-- Opening Marker --

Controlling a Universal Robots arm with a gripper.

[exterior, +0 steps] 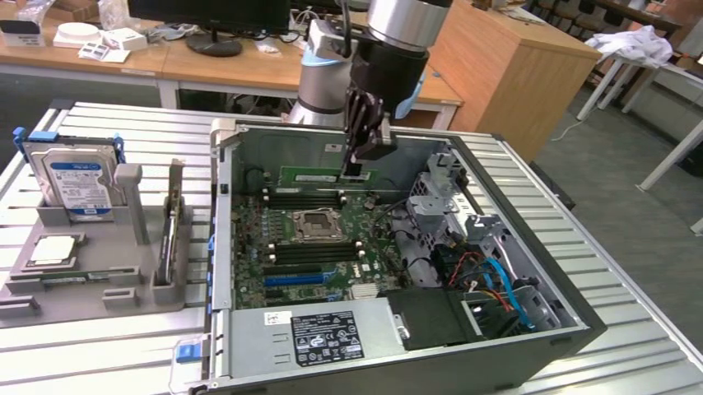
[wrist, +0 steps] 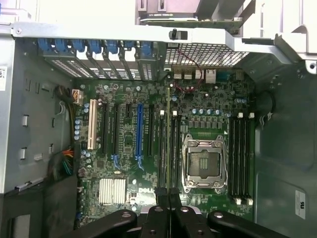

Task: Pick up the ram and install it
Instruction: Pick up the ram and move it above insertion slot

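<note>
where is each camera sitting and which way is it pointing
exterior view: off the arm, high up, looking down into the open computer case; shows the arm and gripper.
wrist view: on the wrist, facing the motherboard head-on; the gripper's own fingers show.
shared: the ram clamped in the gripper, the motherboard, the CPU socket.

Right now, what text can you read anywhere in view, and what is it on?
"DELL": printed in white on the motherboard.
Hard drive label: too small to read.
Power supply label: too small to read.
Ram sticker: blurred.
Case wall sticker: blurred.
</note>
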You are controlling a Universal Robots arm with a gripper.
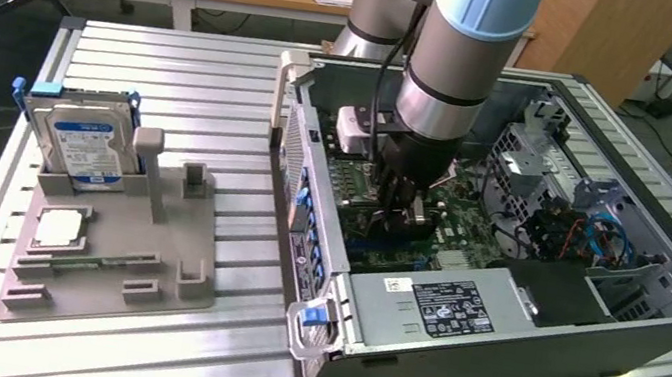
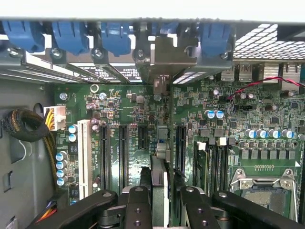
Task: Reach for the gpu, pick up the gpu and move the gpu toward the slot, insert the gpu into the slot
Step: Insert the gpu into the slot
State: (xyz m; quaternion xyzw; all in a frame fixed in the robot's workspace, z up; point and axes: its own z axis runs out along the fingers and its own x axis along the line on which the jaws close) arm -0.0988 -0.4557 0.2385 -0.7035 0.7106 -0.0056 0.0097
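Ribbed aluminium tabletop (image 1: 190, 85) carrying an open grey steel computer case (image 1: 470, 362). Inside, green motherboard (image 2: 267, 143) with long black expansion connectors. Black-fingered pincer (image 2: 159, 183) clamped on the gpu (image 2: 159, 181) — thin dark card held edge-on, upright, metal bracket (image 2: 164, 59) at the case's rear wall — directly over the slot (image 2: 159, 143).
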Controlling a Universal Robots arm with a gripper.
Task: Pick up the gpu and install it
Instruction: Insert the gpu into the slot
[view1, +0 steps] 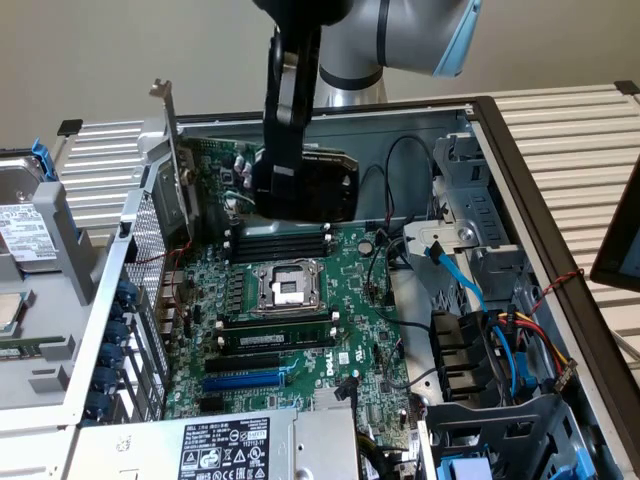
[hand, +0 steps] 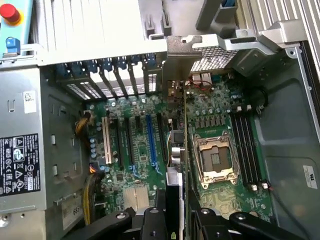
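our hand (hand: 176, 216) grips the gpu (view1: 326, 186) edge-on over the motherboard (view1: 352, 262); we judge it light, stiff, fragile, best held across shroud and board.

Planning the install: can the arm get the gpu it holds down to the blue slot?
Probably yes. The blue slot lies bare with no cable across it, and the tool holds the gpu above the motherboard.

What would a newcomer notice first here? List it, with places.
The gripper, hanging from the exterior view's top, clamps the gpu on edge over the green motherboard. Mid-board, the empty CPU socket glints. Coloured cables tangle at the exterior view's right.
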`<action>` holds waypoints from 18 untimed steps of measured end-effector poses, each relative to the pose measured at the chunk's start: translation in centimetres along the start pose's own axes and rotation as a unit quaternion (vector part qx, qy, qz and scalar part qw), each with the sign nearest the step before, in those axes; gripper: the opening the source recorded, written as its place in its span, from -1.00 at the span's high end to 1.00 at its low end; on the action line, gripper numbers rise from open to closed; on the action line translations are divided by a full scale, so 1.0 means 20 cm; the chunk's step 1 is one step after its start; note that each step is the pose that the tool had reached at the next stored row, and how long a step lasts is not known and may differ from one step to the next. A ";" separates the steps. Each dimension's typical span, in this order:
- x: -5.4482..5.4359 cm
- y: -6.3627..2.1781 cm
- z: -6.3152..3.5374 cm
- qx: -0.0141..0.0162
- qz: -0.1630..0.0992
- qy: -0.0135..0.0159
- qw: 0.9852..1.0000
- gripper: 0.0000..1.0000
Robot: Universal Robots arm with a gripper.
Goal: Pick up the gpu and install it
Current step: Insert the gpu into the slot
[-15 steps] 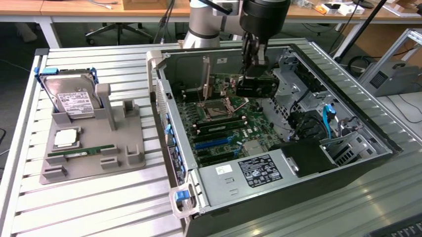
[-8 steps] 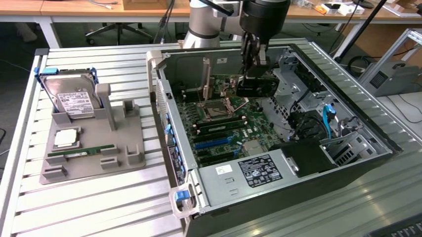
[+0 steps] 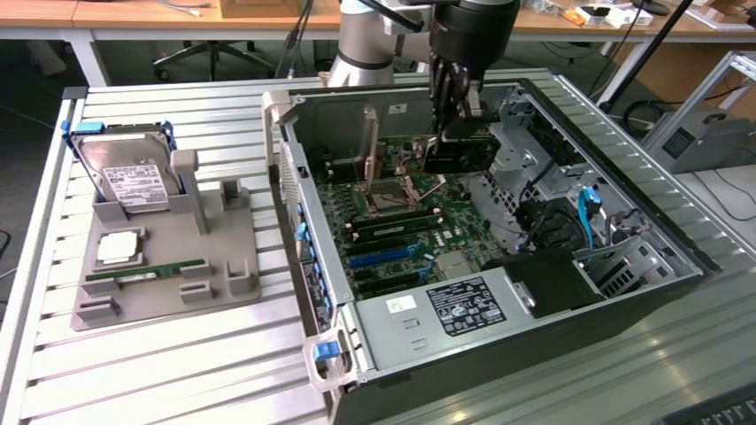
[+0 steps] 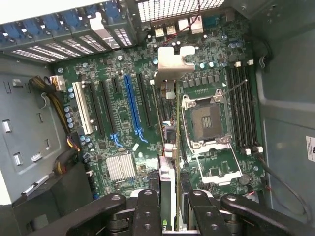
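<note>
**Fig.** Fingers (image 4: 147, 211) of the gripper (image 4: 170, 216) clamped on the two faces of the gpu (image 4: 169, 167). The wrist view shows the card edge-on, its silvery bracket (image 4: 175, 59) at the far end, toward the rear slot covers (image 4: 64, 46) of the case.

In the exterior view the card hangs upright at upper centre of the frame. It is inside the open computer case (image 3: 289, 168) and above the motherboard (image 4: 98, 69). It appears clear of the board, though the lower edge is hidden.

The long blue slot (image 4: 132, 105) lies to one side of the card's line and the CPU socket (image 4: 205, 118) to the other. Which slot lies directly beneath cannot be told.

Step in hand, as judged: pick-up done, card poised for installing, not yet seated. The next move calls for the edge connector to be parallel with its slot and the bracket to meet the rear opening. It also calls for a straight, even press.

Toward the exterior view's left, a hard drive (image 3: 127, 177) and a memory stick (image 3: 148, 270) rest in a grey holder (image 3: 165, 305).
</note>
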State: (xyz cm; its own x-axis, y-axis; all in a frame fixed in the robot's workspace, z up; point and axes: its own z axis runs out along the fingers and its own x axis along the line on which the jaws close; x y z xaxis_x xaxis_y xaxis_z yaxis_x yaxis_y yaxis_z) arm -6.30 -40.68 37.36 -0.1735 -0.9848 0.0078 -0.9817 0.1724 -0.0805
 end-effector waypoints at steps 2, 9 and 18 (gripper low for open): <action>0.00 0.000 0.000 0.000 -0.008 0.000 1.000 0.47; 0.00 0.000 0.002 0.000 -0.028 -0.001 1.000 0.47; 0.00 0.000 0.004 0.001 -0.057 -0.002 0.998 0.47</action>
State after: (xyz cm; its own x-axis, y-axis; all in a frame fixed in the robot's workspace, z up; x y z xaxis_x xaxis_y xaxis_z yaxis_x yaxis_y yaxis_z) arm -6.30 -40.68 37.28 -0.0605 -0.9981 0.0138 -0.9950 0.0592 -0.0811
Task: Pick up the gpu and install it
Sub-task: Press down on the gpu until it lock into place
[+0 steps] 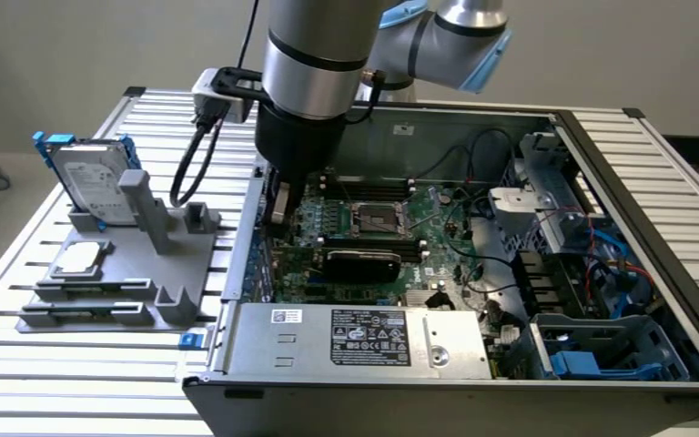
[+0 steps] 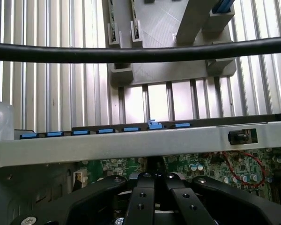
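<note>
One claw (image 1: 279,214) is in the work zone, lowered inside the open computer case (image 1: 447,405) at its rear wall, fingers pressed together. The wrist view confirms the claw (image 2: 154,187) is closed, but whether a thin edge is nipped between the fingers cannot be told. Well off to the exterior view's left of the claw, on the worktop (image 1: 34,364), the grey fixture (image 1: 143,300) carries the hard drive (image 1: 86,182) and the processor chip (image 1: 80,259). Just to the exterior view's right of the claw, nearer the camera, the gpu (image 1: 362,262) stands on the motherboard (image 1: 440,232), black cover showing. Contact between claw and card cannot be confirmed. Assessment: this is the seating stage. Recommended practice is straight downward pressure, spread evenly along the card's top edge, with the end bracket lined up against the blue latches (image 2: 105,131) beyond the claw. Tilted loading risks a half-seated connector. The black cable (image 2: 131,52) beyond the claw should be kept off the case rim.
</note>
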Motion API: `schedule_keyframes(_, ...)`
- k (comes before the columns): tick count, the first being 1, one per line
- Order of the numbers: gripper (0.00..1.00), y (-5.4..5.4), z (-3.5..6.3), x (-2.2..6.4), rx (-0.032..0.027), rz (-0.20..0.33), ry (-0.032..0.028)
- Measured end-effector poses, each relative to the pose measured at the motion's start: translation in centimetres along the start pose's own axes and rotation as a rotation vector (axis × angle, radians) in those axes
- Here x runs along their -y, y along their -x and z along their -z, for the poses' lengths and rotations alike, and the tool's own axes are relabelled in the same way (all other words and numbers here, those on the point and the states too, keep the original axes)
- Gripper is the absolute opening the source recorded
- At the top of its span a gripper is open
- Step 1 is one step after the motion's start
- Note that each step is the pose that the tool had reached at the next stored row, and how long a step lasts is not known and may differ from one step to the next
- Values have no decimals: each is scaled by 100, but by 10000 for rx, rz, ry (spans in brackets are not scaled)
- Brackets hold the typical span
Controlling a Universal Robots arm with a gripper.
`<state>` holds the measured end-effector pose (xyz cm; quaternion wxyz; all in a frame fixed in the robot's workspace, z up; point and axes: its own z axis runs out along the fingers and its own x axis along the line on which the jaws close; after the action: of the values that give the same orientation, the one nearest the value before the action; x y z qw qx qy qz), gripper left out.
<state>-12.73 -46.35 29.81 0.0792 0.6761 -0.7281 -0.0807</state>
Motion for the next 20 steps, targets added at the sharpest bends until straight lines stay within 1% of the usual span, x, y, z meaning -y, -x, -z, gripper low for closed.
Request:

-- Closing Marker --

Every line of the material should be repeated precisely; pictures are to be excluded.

> _Solution to the exercise_:
Controlling a Universal Robots arm with a gripper.

[exterior, +0 steps] 
[wrist, +0 steps] 

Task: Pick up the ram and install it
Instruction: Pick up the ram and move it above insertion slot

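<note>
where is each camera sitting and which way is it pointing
exterior view: off the arm, high up, looking down into the open computer case; shows the arm and gripper.
wrist view: on the wrist, facing the motherboard head-on; the gripper's own fingers show.
shared: the ram clamped in the gripper, the motherboard, the CPU socket.

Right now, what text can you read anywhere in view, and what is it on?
"DELL": printed in white on the motherboard.
Hard drive label: too small to read.
Power supply label: too small to read.
Ram sticker: blurred.
Case wall sticker: blurred.
</note>
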You are controlling a Universal Robots arm with a gripper.
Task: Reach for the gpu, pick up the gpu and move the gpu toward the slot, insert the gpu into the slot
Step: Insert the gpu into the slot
State: (xyz m; quaternion xyzw; all in a frame fixed in the robot's workspace, z up; point and axes: its own z axis runs out along the fingers and its own x axis along the line on which the jaws close) arm -0.0988 -0.4557 0.2385 -0.7035 0.7106 -0.0056 0.0097
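Ribbed aluminium tabletop (image 1: 190, 85) carrying an open grey steel computer case (image 1: 470, 362). Inside, green motherboard (image 2: 267, 143) with long black expansion connectors. Black-fingered pincer (image 2: 159, 183) clamped on the gpu (image 2: 159, 181) — thin dark card held edge-on, upright, metal bracket (image 2: 164, 59) at the case's rear wall — directly over the slot (image 2: 159, 143).
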Controlling a Universal Robots arm with a gripper.
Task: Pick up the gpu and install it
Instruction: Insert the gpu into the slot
[view1, +0 steps] 
[hand, +0 steps] 
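our hand (hand: 176, 216) grips the gpu (view1: 326, 186) edge-on over the motherboard (view1: 352, 262); we judge it light, stiff, fragile, best held across shroud and board.

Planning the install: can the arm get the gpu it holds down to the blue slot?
Probably yes. The blue slot lies bare with no cable across it, and the tool holds the gpu above the motherboard.

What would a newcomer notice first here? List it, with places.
The gripper, hanging from the exterior view's top, clamps the gpu on edge over the green motherboard. Mid-board, the empty CPU socket glints. Coloured cables tangle at the exterior view's right.
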`<action>` holds waypoints from 18 untimed steps of measured end-effector poses, each relative to the pose measured at the chunk's start: translation in centimetres along the start pose's own axes and rotation as a unit quaternion (vector part qx, qy, qz and scalar part qw), each with the sign nearest the step before, in those axes; gripper: the opening the source recorded, written as its place in its span, from -1.00 at the span's high end to 1.00 at its low end; on the action line, gripper numbers rise from open to closed; on the action line translations are divided by a full scale, so 1.0 means 20 cm; the chunk's step 1 is one step after its start; note that each step is the pose that the tool had reached at the next stored row, and how long a step lasts is not known and may differ from one step to the next. A ";" separates the steps. Each dimension's typical span, in this order:
- x: -5.4482..5.4359 cm
- y: -6.3627..2.1781 cm
- z: -6.3152..3.5374 cm
- qx: -0.0141..0.0162
- qz: -0.1630..0.0992
- qy: -0.0135..0.0159
- qw: 0.9852..1.0000
- gripper: 0.0000..1.0000
Robot: Universal Robots arm with a gripper.
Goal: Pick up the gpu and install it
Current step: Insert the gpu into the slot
[-15 steps] 
[-8 steps] 
[+0 steps] 
[+0 steps] 
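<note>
**Fig.** Fingers (image 4: 147, 211) of the gripper (image 4: 170, 216) clamped on the two faces of the gpu (image 4: 169, 167). The wrist view shows the card edge-on, its silvery bracket (image 4: 175, 59) at the far end, toward the rear slot covers (image 4: 64, 46) of the case.

In the exterior view the card hangs upright at upper centre of the frame. It is inside the open computer case (image 3: 289, 168) and above the motherboard (image 4: 98, 69). It appears clear of the board, though the lower edge is hidden.

The long blue slot (image 4: 132, 105) lies to one side of the card's line and the CPU socket (image 4: 205, 118) to the other. Which slot lies directly beneath cannot be told.

Step in hand, as judged: pick-up done, card poised for installing, not yet seated. The next move calls for the edge connector to be parallel with its slot and the bracket to meet the rear opening. It also calls for a straight, even press.

Toward the exterior view's left, a hard drive (image 3: 127, 177) and a memory stick (image 3: 148, 270) rest in a grey holder (image 3: 165, 305).
</note>
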State: (xyz cm; its own x-axis, y-axis; all in a frame fixed in the robot's workspace, z up; point and axes: its own z axis runs out along the fingers and its own x axis along the line on which the jaws close; x y z xaxis_x xaxis_y xaxis_z yaxis_x yaxis_y yaxis_z) arm -6.30 -40.68 37.36 -0.1735 -0.9848 0.0078 -0.9817 0.1724 -0.0805
 end-effector waypoints at steps 2, 9 and 18 (gripper low for open): <action>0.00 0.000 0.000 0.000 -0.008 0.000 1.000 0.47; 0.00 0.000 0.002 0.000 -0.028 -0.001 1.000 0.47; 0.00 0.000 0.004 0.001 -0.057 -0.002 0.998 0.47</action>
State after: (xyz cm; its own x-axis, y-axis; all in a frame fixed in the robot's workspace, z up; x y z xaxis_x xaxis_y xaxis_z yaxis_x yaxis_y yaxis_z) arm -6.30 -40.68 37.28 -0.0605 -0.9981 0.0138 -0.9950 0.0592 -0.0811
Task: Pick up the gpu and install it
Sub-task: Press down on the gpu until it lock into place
[+0 steps] 
[+0 steps] 
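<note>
One claw (image 1: 279,214) is in the work zone, lowered inside the open computer case (image 1: 447,405) at its rear wall, fingers pressed together. The wrist view confirms the claw (image 2: 154,187) is closed, but whether a thin edge is nipped between the fingers cannot be told. Well off to the exterior view's left of the claw, on the worktop (image 1: 34,364), the grey fixture (image 1: 143,300) carries the hard drive (image 1: 86,182) and the processor chip (image 1: 80,259). Just to the exterior view's right of the claw, nearer the camera, the gpu (image 1: 362,262) stands on the motherboard (image 1: 440,232), black cover showing. Contact between claw and card cannot be confirmed. Assessment: this is the seating stage. Recommended practice is straight downward pressure, spread evenly along the card's top edge, with the end bracket lined up against the blue latches (image 2: 105,131) beyond the claw. Tilted loading risks a half-seated connector. The black cable (image 2: 131,52) beyond the claw should be kept off the case rim.
</note>
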Motion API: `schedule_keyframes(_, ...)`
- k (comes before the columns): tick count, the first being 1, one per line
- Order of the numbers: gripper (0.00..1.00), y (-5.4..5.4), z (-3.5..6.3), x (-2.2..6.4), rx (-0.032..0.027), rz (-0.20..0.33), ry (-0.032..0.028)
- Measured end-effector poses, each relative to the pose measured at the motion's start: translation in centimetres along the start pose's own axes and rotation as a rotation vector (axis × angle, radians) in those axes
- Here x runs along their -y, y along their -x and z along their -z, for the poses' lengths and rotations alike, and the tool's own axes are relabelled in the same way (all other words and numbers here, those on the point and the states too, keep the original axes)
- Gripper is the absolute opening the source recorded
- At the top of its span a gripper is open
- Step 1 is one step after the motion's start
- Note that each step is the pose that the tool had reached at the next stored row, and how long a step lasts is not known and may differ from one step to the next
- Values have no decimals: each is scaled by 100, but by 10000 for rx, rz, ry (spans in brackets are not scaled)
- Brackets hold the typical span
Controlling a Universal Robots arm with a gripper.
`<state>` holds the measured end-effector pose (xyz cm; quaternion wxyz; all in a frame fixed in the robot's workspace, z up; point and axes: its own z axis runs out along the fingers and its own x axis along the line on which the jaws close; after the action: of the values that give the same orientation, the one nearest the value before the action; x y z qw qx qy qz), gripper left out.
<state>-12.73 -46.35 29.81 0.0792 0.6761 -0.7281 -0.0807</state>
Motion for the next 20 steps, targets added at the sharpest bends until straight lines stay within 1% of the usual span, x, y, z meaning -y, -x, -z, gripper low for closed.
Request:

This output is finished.